#6 Solidão

Gustavo Tanaka
3 min readNov 8, 2023

O ano era 2005. Eu cursava um semestra da faculdade de administração na Universidade Nova de Lisboa.

Em uma das conversas com um amigo português, falávamos sobre aspectos culturais e desafios de Brasil e Portugal. Então ele disse uma frase que até hoje ecoa dentro de mim:

"Cá em Portugal temos um problema social muito grave. Este problema se chama solidão."

Aquela foi uma virada de chave para mim. Eu nunca havia pensado na solidão como um problema social. No meu entendimento, problemas sociais eram aqueles que eram de responsabilidade do governo, como desemprego, segurança, moradia…

Mas naquele momento compreendi que tudo que envolve seres humanos de forma coletiva pode ser considerado um problema social.

Avançamos no tempo e estamos em 2023. Dezoito anos se passaram, e essa frase ainda ecoa aqui. E agora com mais clareza de quão grave é este problema. Cada vez mais vejo as pessoas sofrendo de solidão. Eu mesmo me sinto assim de tempos em tempos. A mesma internet que nos aproximou, nos distanciou.

Eu tenho percebido o quanto minhas relações estão frágeis. Ver o que um amigo fez no final de semana, ou acompanhar os registros da sua última viagem me faz sentir próximo. Mas a verdade é que tenho conversado pouco e me aprofundado menos nas relações. No passado, eu marcaria de encontrar este amigo para escutar histórias sobre a viagem, ver as fotos e passarmos tempo juntos. Hoje, eu vejo alguns stories ou alguma postagem desta experiência e acredito já saber como foi.

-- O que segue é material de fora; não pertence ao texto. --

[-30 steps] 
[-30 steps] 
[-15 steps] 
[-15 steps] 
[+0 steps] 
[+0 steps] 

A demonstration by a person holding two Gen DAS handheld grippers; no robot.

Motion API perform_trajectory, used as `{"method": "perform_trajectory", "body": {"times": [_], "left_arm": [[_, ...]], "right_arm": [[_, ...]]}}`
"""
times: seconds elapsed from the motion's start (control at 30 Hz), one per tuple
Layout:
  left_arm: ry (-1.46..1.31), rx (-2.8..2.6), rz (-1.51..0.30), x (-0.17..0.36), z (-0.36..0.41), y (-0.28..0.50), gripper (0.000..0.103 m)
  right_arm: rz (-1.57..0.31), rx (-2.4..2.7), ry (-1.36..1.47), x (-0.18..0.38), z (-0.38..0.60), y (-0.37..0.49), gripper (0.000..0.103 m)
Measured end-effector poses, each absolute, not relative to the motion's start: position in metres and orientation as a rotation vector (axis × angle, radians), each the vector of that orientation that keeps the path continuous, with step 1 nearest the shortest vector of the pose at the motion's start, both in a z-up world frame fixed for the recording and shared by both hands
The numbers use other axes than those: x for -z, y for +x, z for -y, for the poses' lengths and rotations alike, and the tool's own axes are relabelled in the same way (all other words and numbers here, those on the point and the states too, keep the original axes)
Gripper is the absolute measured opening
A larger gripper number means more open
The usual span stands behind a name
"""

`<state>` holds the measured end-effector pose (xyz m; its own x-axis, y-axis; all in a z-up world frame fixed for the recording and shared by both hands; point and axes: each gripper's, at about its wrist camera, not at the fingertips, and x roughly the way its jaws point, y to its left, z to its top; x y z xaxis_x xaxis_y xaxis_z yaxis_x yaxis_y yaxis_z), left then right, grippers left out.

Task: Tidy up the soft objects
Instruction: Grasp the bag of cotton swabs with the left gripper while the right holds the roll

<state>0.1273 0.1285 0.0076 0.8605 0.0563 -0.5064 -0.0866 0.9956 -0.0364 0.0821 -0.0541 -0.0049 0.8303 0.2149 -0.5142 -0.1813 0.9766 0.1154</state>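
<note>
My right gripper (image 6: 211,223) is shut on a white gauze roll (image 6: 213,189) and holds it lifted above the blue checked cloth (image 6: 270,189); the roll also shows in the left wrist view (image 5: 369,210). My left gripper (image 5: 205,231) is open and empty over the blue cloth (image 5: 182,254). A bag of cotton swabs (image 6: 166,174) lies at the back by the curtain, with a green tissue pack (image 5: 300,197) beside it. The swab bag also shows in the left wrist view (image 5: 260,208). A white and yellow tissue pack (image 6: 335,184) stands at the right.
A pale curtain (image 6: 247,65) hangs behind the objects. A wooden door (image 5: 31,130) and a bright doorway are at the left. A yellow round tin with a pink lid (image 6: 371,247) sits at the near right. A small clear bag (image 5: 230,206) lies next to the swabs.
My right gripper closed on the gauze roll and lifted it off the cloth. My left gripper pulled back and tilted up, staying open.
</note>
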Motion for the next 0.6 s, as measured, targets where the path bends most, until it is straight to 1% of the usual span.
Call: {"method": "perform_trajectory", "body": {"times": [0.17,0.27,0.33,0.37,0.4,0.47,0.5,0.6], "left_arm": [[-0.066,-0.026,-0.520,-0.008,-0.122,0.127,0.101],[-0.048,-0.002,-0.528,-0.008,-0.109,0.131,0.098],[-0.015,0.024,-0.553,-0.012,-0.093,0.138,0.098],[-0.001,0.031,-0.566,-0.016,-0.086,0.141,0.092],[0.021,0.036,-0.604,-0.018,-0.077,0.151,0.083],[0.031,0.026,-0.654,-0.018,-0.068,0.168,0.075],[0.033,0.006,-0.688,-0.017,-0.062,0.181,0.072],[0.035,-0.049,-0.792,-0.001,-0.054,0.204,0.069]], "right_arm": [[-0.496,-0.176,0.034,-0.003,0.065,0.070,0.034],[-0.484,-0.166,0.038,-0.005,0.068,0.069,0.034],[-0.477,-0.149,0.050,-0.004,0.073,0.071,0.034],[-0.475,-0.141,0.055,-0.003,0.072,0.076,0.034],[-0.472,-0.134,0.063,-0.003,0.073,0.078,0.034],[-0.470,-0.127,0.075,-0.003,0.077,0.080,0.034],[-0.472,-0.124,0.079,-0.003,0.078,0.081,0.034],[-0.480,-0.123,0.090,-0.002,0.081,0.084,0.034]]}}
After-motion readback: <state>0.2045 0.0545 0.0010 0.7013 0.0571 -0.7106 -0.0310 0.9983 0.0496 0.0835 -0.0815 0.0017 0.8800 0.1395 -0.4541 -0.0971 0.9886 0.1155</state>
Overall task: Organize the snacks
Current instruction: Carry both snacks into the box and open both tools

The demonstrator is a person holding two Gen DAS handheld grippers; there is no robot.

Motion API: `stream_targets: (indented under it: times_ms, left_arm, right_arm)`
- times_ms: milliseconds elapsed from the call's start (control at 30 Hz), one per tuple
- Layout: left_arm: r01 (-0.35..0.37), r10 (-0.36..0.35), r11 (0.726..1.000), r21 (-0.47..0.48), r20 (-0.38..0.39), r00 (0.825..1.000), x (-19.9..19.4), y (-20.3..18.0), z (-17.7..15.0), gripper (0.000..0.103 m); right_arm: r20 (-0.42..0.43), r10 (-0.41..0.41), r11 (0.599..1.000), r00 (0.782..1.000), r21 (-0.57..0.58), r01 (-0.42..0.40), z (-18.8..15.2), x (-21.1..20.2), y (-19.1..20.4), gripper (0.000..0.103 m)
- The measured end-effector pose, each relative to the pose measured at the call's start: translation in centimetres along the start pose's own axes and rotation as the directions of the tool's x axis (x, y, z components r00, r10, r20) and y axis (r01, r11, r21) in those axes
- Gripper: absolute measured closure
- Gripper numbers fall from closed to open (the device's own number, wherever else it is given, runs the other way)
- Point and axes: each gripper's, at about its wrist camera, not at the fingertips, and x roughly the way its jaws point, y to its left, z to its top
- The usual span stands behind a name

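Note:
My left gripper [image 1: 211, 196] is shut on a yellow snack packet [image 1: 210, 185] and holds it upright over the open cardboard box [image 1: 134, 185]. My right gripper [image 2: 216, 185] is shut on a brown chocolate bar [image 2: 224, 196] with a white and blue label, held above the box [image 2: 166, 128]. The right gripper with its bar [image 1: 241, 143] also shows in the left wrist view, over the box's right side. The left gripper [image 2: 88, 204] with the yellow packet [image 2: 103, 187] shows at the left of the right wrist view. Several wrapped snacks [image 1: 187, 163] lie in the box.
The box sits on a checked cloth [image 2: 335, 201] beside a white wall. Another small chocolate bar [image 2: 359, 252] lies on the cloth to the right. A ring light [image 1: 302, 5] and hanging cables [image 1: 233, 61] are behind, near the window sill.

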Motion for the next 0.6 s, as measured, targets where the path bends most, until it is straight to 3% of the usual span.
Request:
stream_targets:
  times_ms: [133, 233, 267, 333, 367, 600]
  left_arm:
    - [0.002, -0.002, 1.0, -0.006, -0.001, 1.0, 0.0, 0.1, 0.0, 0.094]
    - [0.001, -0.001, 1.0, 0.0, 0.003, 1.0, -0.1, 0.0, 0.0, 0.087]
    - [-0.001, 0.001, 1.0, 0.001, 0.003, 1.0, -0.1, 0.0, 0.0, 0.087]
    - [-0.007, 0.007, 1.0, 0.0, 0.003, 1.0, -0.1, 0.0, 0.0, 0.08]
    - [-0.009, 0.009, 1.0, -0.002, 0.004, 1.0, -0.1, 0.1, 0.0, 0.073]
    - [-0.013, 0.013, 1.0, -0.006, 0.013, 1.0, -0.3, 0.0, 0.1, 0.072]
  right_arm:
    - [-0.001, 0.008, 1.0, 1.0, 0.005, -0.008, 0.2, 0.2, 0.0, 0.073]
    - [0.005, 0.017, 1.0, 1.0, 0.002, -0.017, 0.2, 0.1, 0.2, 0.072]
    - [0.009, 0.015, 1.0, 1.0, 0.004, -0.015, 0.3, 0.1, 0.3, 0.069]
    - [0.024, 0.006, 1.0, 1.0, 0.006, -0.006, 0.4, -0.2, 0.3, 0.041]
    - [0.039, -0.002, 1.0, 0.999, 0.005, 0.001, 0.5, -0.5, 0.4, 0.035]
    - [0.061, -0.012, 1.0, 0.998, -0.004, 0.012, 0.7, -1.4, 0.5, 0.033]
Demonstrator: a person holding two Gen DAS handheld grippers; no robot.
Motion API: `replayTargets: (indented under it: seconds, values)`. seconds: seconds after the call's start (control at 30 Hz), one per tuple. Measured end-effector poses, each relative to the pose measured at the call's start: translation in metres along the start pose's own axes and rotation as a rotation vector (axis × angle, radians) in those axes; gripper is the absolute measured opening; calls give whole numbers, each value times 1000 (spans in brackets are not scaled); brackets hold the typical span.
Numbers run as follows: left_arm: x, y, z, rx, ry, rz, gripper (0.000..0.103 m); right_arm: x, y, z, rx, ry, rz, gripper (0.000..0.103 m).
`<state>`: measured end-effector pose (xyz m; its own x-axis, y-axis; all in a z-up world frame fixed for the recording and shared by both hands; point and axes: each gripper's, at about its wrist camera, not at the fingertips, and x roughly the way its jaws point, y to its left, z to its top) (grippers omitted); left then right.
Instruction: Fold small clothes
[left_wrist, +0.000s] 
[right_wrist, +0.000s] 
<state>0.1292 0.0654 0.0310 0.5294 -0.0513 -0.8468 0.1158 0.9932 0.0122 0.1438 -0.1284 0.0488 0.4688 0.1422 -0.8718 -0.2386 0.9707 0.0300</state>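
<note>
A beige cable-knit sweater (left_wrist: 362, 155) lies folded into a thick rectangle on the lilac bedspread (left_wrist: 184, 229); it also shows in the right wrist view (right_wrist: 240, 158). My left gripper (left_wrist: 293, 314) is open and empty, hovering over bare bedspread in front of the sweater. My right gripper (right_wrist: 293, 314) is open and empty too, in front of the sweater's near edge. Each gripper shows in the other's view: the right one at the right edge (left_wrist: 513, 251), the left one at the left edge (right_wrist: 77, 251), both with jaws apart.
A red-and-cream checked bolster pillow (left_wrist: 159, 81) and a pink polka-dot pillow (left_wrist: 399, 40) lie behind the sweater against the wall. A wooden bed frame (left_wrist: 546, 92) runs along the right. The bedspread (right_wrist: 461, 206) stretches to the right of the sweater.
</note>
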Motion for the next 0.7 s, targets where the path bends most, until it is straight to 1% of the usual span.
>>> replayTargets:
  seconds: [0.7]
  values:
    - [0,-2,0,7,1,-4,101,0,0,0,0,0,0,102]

Outro dia prestei atenção a um mecanismo que estava acontecendo dentro de mim. Fui convidar alguns amigos para o lançamento do meu novo livro. Conforme buscava mentalmente para quem iria mandar esta mensagem, tive dificuldade. Pensei que seria mais fácil fazer um post ou jogar no grupo do whatsapp. Mas são estes artifícios que facilitam que também distanciam. É ilusão achar que porque postei meus amigos vão ver. É falta de envolvimento não entrar em contato pessoal e jogar tudo no comunicado coletivo.

Este foi um dos elementos que me incomodou profundamente nos últimos dias. Percebi que preciso melhorar. Já era algo que eu sentia, mas desta vez ficou mais evidente. Às vezes precisamos que uma coisa se torne mais cristalina e precisamos sentir mais profundamente para nos darmos conta do que é óbvio.

Ao invés de reclamar da rede social que entrega menos, estou decidindo dedicar menos tempo a ela para poder ter mais espaço para conversas individuais.

Percebi que tenho centenas de relações, mas que estão em sua grande maioria superficiais.

Meu compromisso é mudar isto.

Em 2005 quando meu amigo português me disse essa frase sobre solidão, achava que aquilo não se aplicava ao Brasil. Que aqui as pessoas são mais calorosas e gostam de estar juntas. Pelo menos essa era a minha realidade na época. O tempo passou e hoje eu sinto esse problema social na minha vida.

Para isso, sinto que é importante abrir espaço, consumir menos conteúdo e praticar estar mais em presença offline.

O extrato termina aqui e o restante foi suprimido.